I always maintained an interest in rural practice (5). I decided to return with my family to live on a small farm in Central Otago, and work as a doctor at Dunstan Hospital. I wanted to live rurally, I wanted to work in a generalist scope and I wanted my work to be publicly funded. I had no particular interest in hospital practice; in fact Dunstan was the biggest hospital I had worked at for nearly 20 years, and I struggled initially with much of the clinical work. I was lucky to be working with a quality team of doctors and other health professionals, notably Garry Nixon, who has similar interests and values to me but is perhaps more comfortable working within a biomedical framework and has made a greater commitment to learning the details of disease management. I have also been fortunate having a part-time appointment to the Dunedin School of Medicine, which keeps me in touch with the learning needs of younger doctors.
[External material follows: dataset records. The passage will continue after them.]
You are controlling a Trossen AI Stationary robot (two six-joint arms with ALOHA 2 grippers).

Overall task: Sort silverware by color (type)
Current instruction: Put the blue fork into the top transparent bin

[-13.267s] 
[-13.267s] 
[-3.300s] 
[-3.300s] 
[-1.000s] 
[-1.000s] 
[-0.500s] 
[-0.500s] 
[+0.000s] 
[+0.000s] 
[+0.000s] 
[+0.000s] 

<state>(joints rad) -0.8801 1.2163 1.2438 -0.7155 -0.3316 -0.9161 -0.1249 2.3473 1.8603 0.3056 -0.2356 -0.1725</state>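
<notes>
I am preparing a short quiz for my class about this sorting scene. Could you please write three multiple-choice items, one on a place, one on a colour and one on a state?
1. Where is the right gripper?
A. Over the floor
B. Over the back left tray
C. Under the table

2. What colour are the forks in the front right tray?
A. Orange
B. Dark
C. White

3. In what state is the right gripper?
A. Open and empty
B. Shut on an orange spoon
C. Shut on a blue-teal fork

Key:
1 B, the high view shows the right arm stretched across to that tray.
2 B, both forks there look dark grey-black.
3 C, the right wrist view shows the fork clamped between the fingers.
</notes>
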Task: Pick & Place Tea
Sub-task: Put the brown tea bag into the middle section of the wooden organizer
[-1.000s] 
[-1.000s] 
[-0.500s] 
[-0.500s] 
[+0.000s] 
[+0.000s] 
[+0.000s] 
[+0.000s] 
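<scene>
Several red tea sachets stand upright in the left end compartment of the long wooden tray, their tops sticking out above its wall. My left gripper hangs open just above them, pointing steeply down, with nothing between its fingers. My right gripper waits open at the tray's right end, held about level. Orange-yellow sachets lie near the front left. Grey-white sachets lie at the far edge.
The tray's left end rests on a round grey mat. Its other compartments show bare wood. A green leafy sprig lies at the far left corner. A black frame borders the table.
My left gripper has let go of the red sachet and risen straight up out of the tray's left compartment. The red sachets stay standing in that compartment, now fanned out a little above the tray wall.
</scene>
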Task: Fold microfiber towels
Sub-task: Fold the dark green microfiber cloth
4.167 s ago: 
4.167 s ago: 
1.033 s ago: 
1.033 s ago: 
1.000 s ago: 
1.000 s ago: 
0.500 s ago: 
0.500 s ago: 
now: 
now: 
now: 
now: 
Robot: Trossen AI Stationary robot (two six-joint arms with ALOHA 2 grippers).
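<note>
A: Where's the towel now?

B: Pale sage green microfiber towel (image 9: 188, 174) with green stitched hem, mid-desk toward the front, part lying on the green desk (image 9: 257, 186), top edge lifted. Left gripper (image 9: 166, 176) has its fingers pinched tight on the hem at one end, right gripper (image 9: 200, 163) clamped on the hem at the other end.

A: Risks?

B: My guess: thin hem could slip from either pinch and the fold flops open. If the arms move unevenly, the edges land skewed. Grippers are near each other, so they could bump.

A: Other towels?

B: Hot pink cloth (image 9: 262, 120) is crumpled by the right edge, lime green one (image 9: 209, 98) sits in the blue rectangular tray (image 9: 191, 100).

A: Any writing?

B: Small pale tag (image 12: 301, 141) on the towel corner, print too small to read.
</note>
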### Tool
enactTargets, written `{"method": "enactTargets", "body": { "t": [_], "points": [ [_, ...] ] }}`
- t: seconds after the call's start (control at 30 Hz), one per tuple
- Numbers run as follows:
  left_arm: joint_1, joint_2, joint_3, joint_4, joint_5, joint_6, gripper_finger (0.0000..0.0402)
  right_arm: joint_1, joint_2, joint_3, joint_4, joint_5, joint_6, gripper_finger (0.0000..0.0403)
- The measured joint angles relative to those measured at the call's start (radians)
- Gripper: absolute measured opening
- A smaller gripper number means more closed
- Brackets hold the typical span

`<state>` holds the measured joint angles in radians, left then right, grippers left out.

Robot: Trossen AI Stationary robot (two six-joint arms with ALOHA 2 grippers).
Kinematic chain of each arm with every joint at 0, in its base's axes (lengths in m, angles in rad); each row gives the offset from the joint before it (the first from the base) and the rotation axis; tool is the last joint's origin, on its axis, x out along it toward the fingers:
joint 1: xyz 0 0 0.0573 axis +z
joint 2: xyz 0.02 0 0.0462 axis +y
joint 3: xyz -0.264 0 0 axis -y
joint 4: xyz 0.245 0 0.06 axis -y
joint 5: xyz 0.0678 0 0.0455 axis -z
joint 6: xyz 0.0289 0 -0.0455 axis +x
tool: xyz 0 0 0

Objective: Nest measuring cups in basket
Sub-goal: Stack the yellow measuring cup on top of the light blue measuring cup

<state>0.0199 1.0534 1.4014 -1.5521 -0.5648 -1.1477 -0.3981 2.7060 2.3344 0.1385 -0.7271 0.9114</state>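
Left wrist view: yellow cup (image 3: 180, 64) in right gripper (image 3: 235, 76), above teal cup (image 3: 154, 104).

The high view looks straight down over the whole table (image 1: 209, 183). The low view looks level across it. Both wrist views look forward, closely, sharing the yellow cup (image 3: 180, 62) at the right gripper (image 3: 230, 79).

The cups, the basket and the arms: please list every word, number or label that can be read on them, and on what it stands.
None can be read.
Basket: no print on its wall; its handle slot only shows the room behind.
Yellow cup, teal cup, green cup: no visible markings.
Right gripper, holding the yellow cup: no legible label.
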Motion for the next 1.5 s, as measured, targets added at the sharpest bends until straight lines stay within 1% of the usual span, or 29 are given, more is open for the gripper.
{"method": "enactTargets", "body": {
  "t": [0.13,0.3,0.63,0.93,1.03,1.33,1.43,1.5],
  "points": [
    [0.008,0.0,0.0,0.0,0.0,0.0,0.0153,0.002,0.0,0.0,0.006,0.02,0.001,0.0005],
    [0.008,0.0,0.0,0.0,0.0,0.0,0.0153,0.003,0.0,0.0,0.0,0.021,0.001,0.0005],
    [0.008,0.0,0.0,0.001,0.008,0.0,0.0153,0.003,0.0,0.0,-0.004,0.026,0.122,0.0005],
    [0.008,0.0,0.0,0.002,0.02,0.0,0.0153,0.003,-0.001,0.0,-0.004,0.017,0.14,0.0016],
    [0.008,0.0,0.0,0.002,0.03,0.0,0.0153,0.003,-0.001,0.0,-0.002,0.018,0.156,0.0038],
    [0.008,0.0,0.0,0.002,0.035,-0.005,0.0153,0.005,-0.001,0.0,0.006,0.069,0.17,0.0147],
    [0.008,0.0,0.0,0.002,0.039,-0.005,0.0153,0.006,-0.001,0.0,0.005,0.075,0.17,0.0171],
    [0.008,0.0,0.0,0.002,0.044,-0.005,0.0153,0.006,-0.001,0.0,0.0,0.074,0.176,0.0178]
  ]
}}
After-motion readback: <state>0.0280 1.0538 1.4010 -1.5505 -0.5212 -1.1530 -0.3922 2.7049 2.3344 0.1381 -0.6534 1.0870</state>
O wad some Pow’r the giftie gie us
To see oursels as others see us!
(6).

I don’t know what I am like as a doctor; that is for my colleagues and patients to judge. I do know what it is like for me. Medicine I admit remains largely an exercise for the mind, but with the satisfaction of knowing about patients and their lives, not just about their diseases and treatments. I am fascinated by the diversity of people I have encountered, by the connections between them, and by the way they tell their stories. I remain uncomfortable with the intimacy sometimes required, and with intrusive enquiry into various private bodily functions. I don’t like causing pain. I don’t like taking money off sick people.

I believe that the old-fashioned rural doctor, the kind I occasionally encountered as a child, and the kind I came closest to emulating in Ranfurly, is the classic generic doctor, and the one who has the most to pass on to students. I understand but am disappointed by the withdrawal of my colleagues from areas such as obstetrics, after hours and palliative care. I believe that the type of doctor I have become has been shaped by my medical and other life experiences, and I hope that the way the various bits of this have come to fit together has been clear from my description of significant life events.

References

(1) Kierkegaard Sjoren. Cited in http://quotations book.com/quote/23719/

(2) Cohen Leonard. 1984. Cited in www.azlyrics.com/lyrics/leonardcohen/hallelujah.html

(3) Osler William. The Principles and Practice of Medicine. 1892. Cited in http://www.thenewmedicine.org/timeline/doctor_patient_book

(4) Lloyd Trevor. Rural health in Vanuatu. New Zealand Family Physician. 1983; 10(4): 205-6.

(5) Lloyd Trevor. Reflections on three isolated rural practices. New Zealand Family Physician. 1996; 23(5): 43.

(6) Burns Robbie. 1786. Cited in. The Oxford Dictionary of Quotations. Third Edition. 1985. Oxford University Press. p.115.

– Trevor Lloyd

Trevor was born in rural Southland. He has been a GP and rural hospital doctor in Vanuatu, Central Otago and Northland, and now works at Dunstan Hospital in Clyde. He and his wife, Joan, have three children and live on a small farm near Bannockburn.